• [WORK TO COMPLETE]: Any images in the records should be skipped; transcribe the rest exactly.

• [EXCERPTED RECORDS]:
################

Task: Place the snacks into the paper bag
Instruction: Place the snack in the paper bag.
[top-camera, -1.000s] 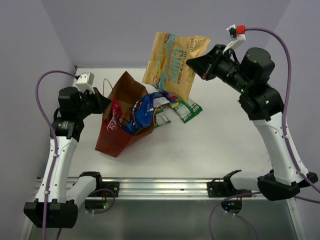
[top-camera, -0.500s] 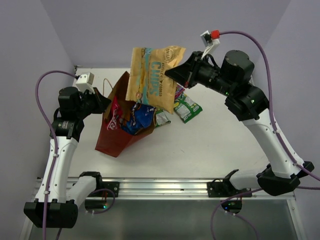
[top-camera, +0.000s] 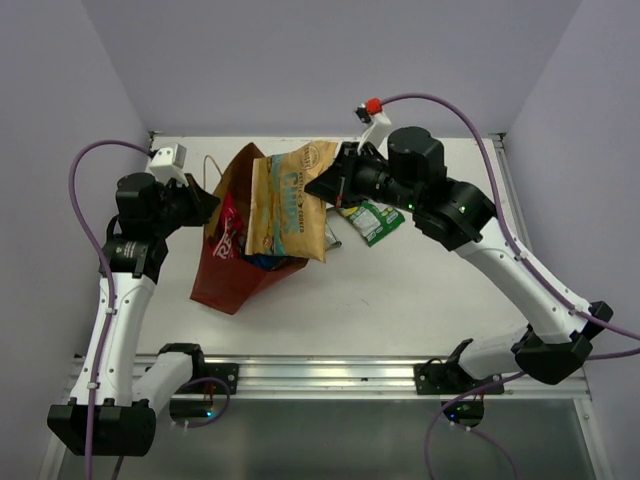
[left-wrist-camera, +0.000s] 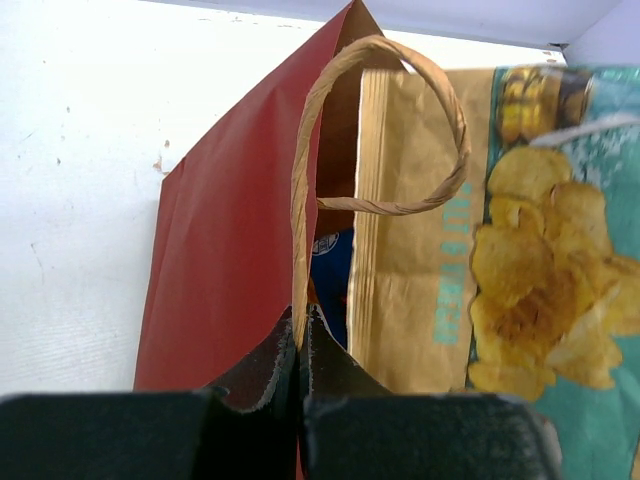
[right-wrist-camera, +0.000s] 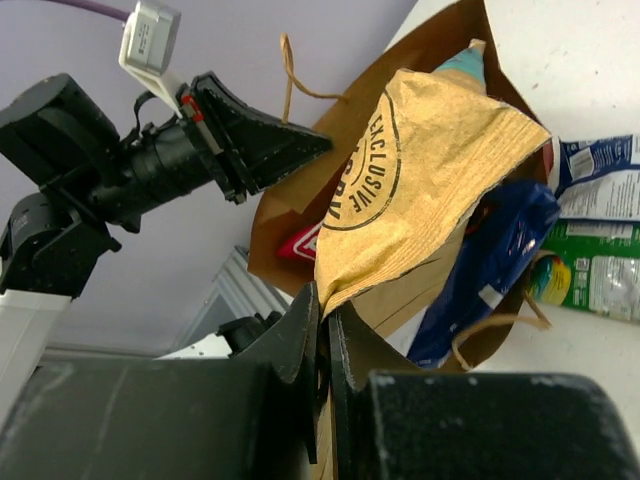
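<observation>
The paper bag, brown with red sides, stands open left of centre. My left gripper is shut on its tan loop handle and holds the mouth open. My right gripper is shut on the top edge of the tan-gold snack packet, which hangs over the bag's mouth; it also shows in the right wrist view. The pink-red packet and a blue packet sit inside the bag. A green packet lies on the table to the bag's right.
Another small packet lies on the white table just right of the bag, partly hidden by the tan-gold one. A metal rail runs along the near edge. Grey walls stand behind and at both sides.
My right gripper has carried the tan-gold packet left and down, from high above the table's back to over the bag's mouth. The left gripper and the bag have not moved.
</observation>
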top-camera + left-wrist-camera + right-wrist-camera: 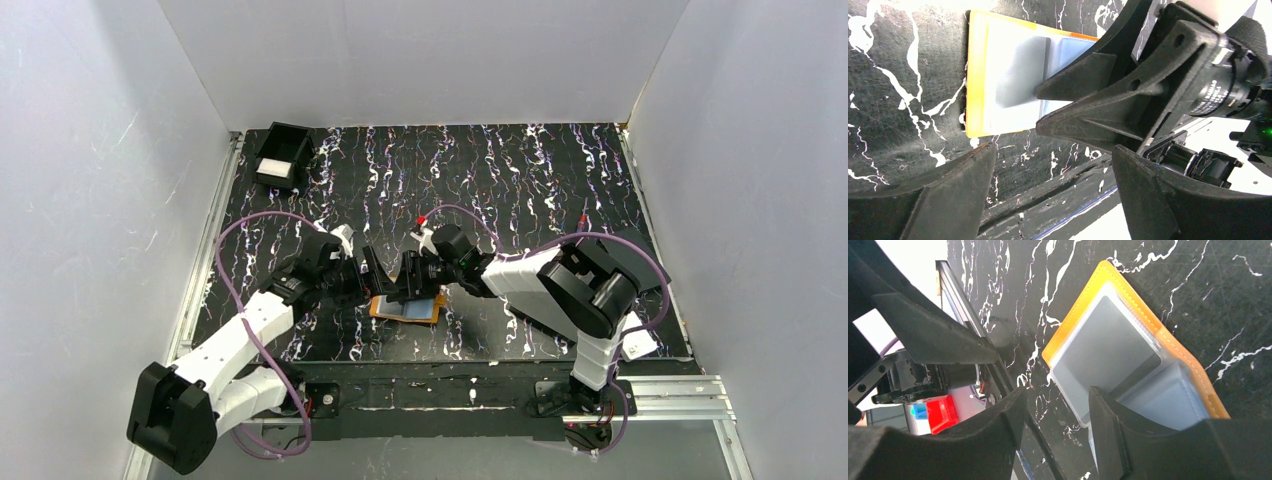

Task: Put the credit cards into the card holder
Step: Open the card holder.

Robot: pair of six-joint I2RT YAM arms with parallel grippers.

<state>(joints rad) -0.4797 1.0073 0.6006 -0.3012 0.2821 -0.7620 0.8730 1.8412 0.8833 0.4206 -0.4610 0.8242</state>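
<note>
Tabletop (560, 180): black, streaked with white marbling, flat before me. Item one: card holder (412, 312), orange, lying open and flat near my edge at the middle, pale clear sleeves facing up, a grey card (1103, 345) showing in one sleeve. Item two: black bin (292, 138), far left corner, upright, something white inside it.

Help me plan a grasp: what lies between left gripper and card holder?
Left wrist view: only bare table between left gripper and card holder; right gripper reaches over its sleeves.
</note>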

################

• [SOLUTION TO THIS TASK]:
Task: Place the snacks into the paper bag
Instruction: Place the snack in the paper bag.
[top-camera, -1.000s] 
[top-camera, -0.500s] 
[top-camera, +0.000s] 
[left-wrist-camera, +0.000s] 
[right-wrist-camera, +0.000s] 
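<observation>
The paper bag, brown with red sides, stands open left of centre. My left gripper is shut on its tan loop handle and holds the mouth open. My right gripper is shut on the top edge of the tan-gold snack packet, which hangs over the bag's mouth; it also shows in the right wrist view. The pink-red packet and a blue packet sit inside the bag. A green packet lies on the table to the bag's right.
Another small packet lies on the white table just right of the bag, partly hidden by the tan-gold one. A metal rail runs along the near edge. Grey walls stand behind and at both sides.
My right gripper has carried the tan-gold packet left and down, from high above the table's back to over the bag's mouth. The left gripper and the bag have not moved.
</observation>
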top-camera + left-wrist-camera + right-wrist-camera: 

Task: Put the credit cards into the card holder
Step: Open the card holder.

Robot: pair of six-joint I2RT YAM arms with parallel grippers.

<state>(joints rad) -0.4797 1.0073 0.6006 -0.3012 0.2821 -0.7620 0.8730 1.8412 0.8833 0.4206 -0.4610 0.8242</state>
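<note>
Tabletop (560, 180): black, streaked with white marbling, flat before me. Item one: card holder (412, 312), orange, lying open and flat near my edge at the middle, pale clear sleeves facing up, a grey card (1103, 345) showing in one sleeve. Item two: black bin (292, 138), far left corner, upright, something white inside it.

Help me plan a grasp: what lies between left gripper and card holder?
Left wrist view: only bare table between left gripper and card holder; right gripper reaches over its sleeves.
</note>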

No additional answer is expected.